-- PROBLEM DESCRIPTION --
Where the string "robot" appears in a line of the data, show that line.

EXTRACTED DATA Block Start

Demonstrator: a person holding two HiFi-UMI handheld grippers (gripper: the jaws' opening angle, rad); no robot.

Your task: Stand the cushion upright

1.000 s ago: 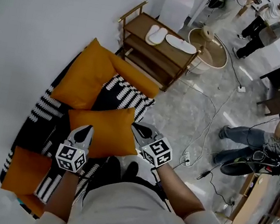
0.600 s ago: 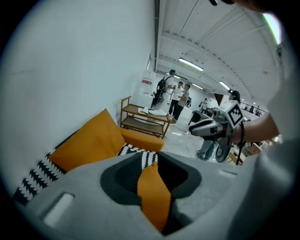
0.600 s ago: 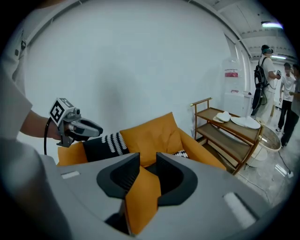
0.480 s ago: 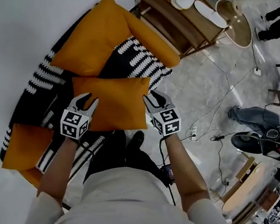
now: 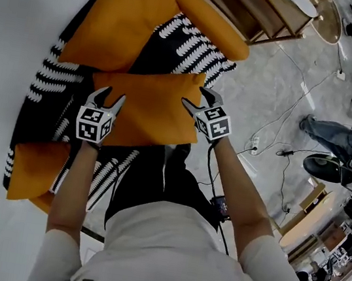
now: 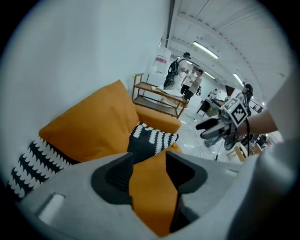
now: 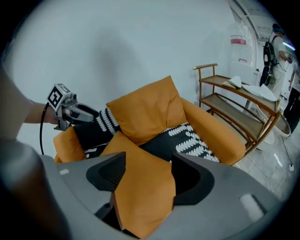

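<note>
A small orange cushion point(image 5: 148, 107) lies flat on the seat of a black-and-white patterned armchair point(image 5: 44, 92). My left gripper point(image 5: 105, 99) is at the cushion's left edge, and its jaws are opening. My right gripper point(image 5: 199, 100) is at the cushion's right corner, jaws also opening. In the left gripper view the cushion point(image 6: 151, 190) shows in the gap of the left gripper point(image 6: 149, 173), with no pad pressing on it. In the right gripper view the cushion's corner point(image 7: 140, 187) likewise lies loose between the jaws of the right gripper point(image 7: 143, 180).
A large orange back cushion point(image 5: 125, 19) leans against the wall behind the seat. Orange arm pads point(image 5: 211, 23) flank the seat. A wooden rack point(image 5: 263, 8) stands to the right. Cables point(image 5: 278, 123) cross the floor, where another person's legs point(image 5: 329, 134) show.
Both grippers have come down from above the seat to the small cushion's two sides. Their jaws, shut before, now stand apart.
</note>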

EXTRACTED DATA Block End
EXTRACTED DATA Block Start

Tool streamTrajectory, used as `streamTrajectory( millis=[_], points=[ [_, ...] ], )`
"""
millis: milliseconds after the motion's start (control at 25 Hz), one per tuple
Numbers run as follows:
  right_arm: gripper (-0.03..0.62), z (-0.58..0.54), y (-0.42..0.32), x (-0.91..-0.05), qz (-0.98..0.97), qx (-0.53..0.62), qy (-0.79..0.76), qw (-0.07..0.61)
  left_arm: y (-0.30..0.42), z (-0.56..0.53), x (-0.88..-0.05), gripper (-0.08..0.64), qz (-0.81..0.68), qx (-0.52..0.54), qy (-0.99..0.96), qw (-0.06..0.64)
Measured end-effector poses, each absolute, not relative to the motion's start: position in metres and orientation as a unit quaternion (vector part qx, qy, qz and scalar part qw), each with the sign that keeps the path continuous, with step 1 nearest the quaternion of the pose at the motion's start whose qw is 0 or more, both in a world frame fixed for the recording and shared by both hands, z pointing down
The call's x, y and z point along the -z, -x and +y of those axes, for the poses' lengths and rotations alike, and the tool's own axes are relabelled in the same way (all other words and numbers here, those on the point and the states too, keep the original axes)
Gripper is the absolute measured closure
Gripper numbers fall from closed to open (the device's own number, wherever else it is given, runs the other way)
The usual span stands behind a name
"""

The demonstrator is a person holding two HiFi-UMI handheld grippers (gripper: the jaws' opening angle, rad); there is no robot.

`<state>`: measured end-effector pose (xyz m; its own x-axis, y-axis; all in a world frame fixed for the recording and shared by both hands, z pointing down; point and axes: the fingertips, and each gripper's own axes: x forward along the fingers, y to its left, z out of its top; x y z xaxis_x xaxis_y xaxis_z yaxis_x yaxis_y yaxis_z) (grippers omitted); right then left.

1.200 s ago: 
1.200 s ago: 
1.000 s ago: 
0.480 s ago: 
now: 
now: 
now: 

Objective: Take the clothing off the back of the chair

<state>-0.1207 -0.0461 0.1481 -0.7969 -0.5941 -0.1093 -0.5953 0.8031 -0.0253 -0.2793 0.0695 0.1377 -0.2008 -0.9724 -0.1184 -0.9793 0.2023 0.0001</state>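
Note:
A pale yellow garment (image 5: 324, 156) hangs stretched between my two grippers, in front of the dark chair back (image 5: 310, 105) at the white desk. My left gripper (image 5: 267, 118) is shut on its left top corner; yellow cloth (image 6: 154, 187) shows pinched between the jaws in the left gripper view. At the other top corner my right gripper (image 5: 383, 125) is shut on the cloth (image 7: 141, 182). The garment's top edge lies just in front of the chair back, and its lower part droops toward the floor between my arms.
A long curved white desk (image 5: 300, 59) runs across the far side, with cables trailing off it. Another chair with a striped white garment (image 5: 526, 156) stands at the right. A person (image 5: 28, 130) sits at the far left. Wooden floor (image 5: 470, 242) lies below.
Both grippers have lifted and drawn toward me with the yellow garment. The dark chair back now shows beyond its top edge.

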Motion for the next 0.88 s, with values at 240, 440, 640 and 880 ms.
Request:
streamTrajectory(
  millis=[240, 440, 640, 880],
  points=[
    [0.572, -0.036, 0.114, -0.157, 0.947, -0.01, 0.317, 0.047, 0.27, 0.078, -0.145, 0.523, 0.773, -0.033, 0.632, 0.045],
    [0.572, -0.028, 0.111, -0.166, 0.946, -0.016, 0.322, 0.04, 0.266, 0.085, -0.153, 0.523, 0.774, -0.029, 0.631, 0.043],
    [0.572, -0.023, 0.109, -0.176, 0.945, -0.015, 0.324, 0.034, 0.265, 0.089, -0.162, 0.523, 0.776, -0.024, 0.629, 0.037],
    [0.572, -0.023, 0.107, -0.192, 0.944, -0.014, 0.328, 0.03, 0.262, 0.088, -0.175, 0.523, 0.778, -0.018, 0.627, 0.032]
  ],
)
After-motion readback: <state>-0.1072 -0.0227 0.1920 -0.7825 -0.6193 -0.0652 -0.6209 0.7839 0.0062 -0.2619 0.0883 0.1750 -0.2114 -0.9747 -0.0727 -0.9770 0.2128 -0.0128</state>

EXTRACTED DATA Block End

-- EXERCISE SOLUTION --
Demonstrator: a person holding two HiFi-UMI handheld grippers (gripper: the jaws' opening angle, rad); no robot.
The demonstrator is a person holding two HiFi-UMI handheld grippers (gripper: the jaws' opening angle, rad); there is no robot.

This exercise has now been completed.